# Does this mean he has been granted a visa



## sherson (Feb 1, 2012)

Hi all 
My fiance recieved this email yesterday 

Your visa will be despatched shortly. Passports can normally be collected from the Visa Application Centre after 3 days. Applicants in Australia and New Zealand should allow 3 days before tracking their documents via the local post. UKBA-Manila Visa Hub

Im 99% sure this means his visa has been granted but just wanted your thoughts ......... my nerves are shattered right now!


----------



## AnAmericanInScotland (Feb 8, 2012)

sherson said:


> Hi all
> My fiance recieved this email yesterday
> 
> Your visa will be despatched shortly. Passports can normally be collected from the Visa Application Centre after 3 days. Applicants in Australia and New Zealand should allow 3 days before tracking their documents via the local post.
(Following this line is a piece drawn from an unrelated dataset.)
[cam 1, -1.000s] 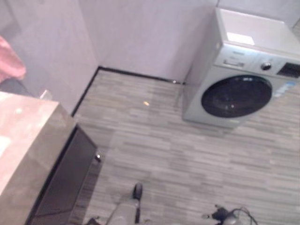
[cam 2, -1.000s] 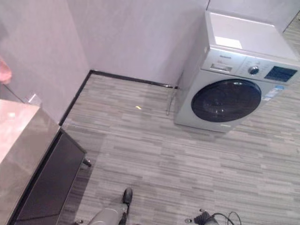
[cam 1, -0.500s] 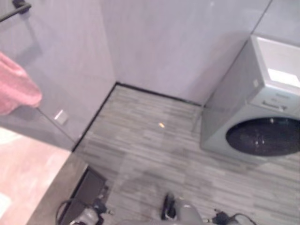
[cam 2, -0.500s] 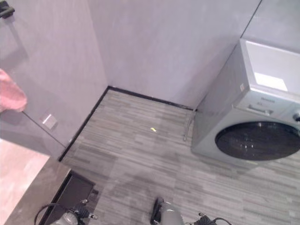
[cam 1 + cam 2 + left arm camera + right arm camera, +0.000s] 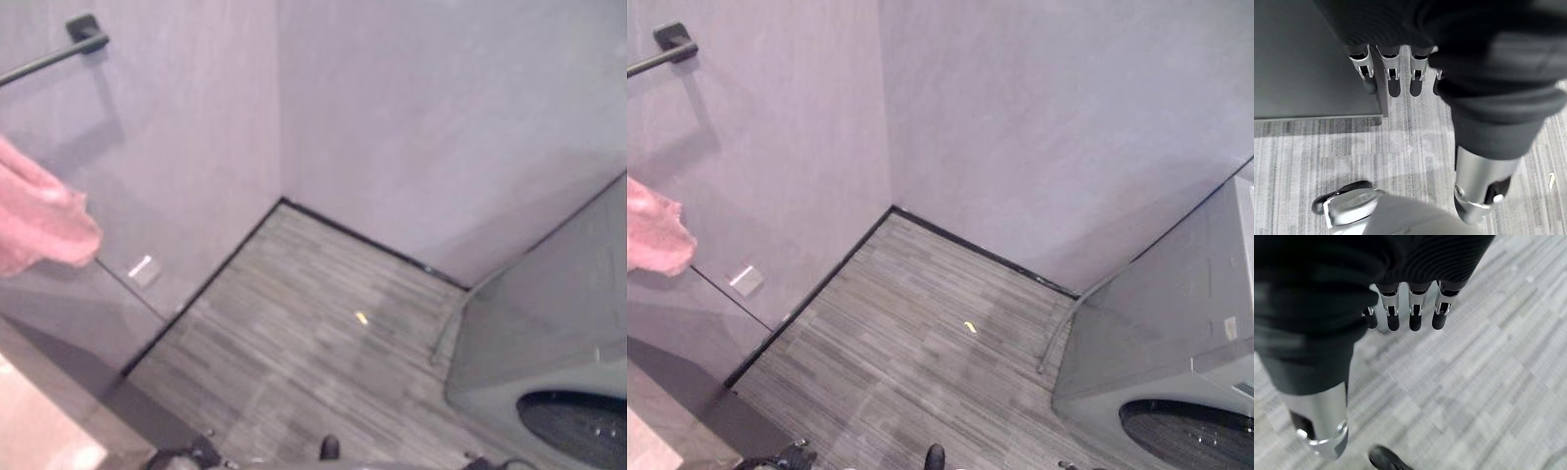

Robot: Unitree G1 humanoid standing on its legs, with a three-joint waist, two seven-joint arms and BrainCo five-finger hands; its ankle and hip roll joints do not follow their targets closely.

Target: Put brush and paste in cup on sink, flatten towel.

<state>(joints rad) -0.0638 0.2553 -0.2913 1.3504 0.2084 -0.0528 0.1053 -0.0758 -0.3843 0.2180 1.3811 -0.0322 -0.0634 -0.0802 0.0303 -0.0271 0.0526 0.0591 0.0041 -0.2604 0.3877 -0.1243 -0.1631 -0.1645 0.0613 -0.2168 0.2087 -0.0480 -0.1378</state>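
Both hands, left hand [image 5: 1400, 73] and right hand [image 5: 1400, 308], hang relaxed and empty over bare floor, while the pink towel [image 5: 39, 220] sits bunched high off to the left, so nothing looks started yet.

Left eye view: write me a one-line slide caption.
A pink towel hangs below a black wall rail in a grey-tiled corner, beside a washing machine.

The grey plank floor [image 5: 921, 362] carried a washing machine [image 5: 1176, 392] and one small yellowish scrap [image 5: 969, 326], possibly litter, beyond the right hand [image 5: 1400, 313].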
UKBA-Manila Visa Hub
> ...


Try to be cautiously optimistic- the key words here are 'your visa will be dispatched..'. Meaning a visa is headed out from them to your fiance. 

Otherwise the wording would likely be more along the lines of 'your documents will be returned...', indicating no visa will be dispatched along with it.


----------



## sherson (Feb 1, 2012)

That was my thinking also however, scared to get our hopes up!


----------